= Recorded data =
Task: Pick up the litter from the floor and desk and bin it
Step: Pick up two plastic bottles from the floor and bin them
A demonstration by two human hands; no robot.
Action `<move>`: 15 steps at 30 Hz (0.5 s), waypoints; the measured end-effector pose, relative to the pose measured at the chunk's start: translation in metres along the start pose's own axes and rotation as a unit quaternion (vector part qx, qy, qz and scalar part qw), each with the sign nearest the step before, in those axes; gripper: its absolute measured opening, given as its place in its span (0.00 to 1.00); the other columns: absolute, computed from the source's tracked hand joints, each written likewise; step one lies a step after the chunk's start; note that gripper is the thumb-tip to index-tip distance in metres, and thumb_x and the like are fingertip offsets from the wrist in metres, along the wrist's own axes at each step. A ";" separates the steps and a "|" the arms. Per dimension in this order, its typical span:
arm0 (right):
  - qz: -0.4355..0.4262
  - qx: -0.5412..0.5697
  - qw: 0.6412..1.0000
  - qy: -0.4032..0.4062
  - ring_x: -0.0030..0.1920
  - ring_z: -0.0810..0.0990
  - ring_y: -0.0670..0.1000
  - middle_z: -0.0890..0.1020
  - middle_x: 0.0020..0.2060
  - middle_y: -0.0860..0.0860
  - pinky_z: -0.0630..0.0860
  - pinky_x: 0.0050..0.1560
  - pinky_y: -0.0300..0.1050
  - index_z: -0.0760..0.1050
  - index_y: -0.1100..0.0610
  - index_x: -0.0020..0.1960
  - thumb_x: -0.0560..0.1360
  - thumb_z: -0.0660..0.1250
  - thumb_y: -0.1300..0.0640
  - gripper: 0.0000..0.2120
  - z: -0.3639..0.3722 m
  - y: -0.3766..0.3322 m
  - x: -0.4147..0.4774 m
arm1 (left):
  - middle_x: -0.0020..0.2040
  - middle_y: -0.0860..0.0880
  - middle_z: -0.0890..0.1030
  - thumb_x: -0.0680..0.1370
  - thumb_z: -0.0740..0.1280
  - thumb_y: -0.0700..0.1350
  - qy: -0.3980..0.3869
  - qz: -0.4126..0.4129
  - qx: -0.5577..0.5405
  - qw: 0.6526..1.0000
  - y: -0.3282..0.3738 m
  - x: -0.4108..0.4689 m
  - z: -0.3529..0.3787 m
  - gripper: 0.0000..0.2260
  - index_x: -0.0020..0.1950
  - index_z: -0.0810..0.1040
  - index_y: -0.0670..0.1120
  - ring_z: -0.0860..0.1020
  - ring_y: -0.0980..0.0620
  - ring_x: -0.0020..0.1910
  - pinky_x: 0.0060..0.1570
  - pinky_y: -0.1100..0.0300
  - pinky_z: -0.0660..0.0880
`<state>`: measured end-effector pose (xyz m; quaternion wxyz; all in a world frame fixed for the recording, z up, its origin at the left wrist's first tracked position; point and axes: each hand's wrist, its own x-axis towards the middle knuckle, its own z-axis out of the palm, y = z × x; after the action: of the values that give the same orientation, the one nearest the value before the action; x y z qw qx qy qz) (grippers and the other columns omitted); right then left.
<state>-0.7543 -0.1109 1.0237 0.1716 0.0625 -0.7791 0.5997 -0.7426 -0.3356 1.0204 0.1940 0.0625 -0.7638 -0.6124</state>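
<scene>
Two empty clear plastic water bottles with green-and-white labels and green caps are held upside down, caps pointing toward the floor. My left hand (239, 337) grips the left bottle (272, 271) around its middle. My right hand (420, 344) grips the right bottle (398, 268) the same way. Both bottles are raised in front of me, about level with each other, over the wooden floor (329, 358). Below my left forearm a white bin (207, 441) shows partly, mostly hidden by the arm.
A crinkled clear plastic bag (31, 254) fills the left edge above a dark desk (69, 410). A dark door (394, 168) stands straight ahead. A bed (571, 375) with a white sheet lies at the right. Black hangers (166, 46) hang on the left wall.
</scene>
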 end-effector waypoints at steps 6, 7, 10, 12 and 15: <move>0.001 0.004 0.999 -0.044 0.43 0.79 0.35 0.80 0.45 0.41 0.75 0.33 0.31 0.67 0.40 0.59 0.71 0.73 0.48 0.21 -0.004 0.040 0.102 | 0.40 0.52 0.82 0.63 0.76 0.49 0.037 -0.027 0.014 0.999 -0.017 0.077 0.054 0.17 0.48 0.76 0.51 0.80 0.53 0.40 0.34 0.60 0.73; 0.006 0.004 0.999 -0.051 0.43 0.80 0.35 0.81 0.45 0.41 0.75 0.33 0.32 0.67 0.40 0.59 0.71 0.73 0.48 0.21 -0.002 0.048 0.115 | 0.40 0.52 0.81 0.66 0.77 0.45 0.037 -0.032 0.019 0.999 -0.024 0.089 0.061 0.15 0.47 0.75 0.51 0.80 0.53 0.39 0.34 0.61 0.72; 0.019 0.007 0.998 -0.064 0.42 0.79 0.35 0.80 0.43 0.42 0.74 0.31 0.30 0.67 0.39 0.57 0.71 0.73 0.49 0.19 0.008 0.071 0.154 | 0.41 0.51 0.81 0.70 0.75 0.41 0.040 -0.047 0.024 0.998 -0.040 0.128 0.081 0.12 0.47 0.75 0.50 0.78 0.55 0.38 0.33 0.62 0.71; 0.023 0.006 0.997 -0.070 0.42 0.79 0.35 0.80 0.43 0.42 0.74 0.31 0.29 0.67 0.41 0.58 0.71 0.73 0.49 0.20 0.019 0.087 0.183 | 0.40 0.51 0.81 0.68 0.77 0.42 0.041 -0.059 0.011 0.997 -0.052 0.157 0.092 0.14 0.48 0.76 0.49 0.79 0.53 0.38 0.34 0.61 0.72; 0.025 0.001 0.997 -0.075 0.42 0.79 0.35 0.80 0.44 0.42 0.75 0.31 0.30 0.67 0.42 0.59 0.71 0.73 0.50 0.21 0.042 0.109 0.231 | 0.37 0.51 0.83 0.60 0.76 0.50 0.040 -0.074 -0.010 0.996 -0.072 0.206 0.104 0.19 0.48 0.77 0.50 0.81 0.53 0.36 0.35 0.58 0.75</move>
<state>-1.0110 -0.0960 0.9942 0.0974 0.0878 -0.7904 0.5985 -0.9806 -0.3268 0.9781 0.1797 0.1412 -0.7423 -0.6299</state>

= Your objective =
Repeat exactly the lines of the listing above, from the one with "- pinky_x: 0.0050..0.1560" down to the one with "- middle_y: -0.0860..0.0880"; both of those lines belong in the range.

= Response =
  - pinky_x: 0.0050..0.1560
  - pinky_y: -0.0300..0.1050
  - index_z: -0.0760..0.1050
  - index_y: -0.1100..0.0610
  - index_x: -0.0020..0.1960
  - thumb_x: -0.0560..0.1360
  - thumb_z: -0.0660..0.1250
  - thumb_y: -0.1300..0.0640
  - gripper: 0.0000..0.2120
  - z: -0.3639..0.3722 m
  - y: -0.3766..0.3322 m
  - x: -0.4147..0.4774 m
arm1 (left):
  - middle_x: -0.0020..0.2040
  - middle_y: -0.0860..0.0880

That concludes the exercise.